SCIENCE

Could a high-protein diet help give you a deeper sleep?

Animal studies suggest that eating more protein helps prevent being woken up by movement around the sleeper.

A diet rich in protein could help promote deeper sleep, if the findings of a study looking at flies and mice hold true in humans.

The study, published in Cell, shows that a protein-rich diet can make sleeping flies and mice less responsive to sensory inputs, specifically mechanical vibrations.

The investigators identified a signaling pathway through which information about dietary proteins is conveyed from the gut to the brain, to help suppress sensory arousal.

The study found that increased protein concentration in the gut leads to higher levels of a peptide, CCHa1, which enables the flies to sleep through stronger vibrations, whereas CCHa1 depletion from the gut causes easy awakenings even when the vibrations are weak.

Interestingly the CCHa1 pathway does not impact responsiveness to other types of disturbance, including temperature changes, demonstrating that different sensory inputs are dealt with through separate mechanisms during sleep.

Mice on a protein-rich diet are also harder to wake up

The investigators also tested whether a protein-rich diet would make mice harder to wake up when subjected to shaking, and found that the rodents who had been fed a protein-enriched diet were indeed deeper sleepers than their counterparts who had eaten a normal diet.
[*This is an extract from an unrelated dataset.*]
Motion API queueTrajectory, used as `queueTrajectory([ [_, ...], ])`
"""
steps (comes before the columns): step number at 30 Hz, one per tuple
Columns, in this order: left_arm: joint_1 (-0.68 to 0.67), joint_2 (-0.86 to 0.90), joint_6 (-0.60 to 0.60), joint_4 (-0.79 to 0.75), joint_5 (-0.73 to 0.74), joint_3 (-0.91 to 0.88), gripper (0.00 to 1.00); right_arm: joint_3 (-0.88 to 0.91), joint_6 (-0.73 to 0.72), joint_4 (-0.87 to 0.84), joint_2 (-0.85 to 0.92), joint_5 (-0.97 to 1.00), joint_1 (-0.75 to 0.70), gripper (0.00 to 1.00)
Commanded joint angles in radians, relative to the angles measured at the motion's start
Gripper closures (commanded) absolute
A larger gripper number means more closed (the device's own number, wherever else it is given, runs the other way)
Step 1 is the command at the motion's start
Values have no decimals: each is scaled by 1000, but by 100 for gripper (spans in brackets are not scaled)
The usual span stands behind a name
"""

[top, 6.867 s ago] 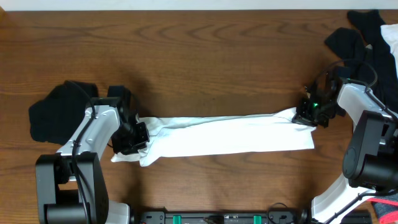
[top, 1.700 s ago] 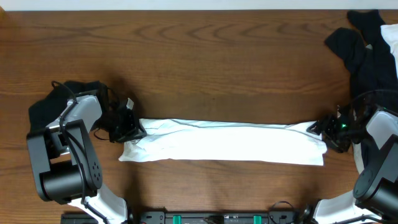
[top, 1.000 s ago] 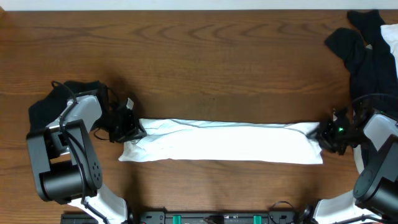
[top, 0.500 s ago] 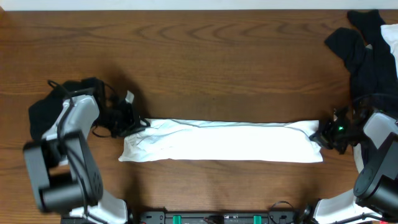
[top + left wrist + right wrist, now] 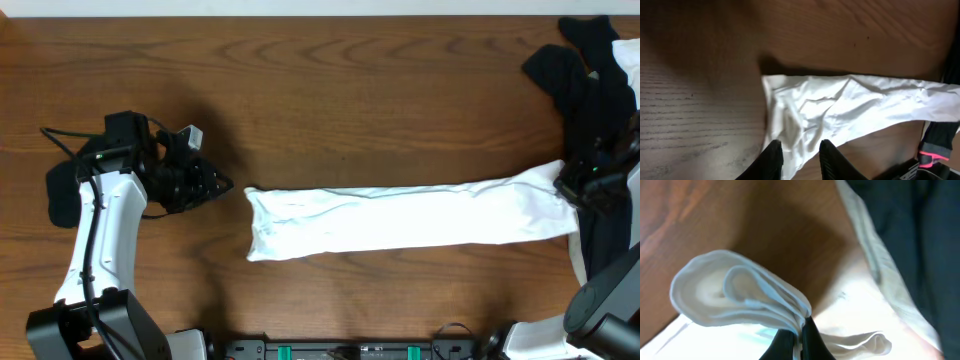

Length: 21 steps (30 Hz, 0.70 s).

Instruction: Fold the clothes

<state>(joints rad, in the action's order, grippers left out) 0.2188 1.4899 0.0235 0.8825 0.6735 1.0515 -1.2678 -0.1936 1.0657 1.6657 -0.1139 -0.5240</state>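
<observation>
The white shirt point(image 5: 400, 215) lay on the desk point(image 5: 350, 100) as one long, narrow band across the lower middle of the overhead frame. Its long axis ran left to right, with the right end tipped slightly upward. That right end sat at the right edge of the frame, where my right fingers point(image 5: 812, 342) were pressed together on it. The right wrist view showed several white layers gathered into a rolled loop and pinched between them. The left end of the band was loose and a little rumpled, flat on the wood. My left fingers point(image 5: 772, 160) were at mid-left in the overhead frame, just left of that loose end and apart from it, pointing toward it. In the left wrist view they stood partly spread with nothing between them, and the cloth lay ahead of them. I judged the left arm the nearer one for that free end, with a short reach to the right along the band's axis. A dark pile point(image 5: 590, 70) filled the upper right corner, and a dark garment point(image 5: 60, 195) lay at the left edge beneath the left arm.
</observation>
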Motion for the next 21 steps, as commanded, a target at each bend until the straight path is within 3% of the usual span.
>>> queueTrajectory([
  [1,-2,-2,9,3,-13,8,72,-61,11,51,-11,49,11,99],
  [9,-2,-2,10,34,-13,4,72,-76,-2,137,-11,0,201,99],
  [21,-2,-1,10,45,-13,0,71,-75,-223,60,-11,-25,614,99],
])
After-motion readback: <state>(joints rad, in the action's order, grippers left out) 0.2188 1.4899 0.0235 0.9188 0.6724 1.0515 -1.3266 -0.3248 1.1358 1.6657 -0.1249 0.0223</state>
In both cases the mice would wake up when the shaking was of high intensity, proving that there was no general sensory impairment of the mouse.

Interestingly, the enriched diet did not lead to an increase in the overall amount of sleep, rather it led to “better-consolidated” sleep, which the investigators defined as “longer bouts of sleep that were interrupted by fewer awakenings.”

According to the scientists the results make sense, given that when an animal’s needs are met they can devote time to sleeping, so having had good quality food - the protein-rich diet - means an animal is likely to sleep deeper.

Evolutionary basis for sleep signalling

The paper notes that given that sleep originated in the very earliest animals, which had rudimentary nervous systems, it is no surprise that parts of the core sleep regulatory system would use molecular signalling rather than relying on the nervous system. It concludes that while most investigation into sleep focuses on the nervous system, this research shows that a “more integrative approach taking into account not only the nervous system but also other organs is needed to solve some of the biggest mysteries in biology.”

An ancient idea in healthcare is that the digestive and nervous systems are fundamentally linked in terms of health and illness, an idea this study very much appears to support.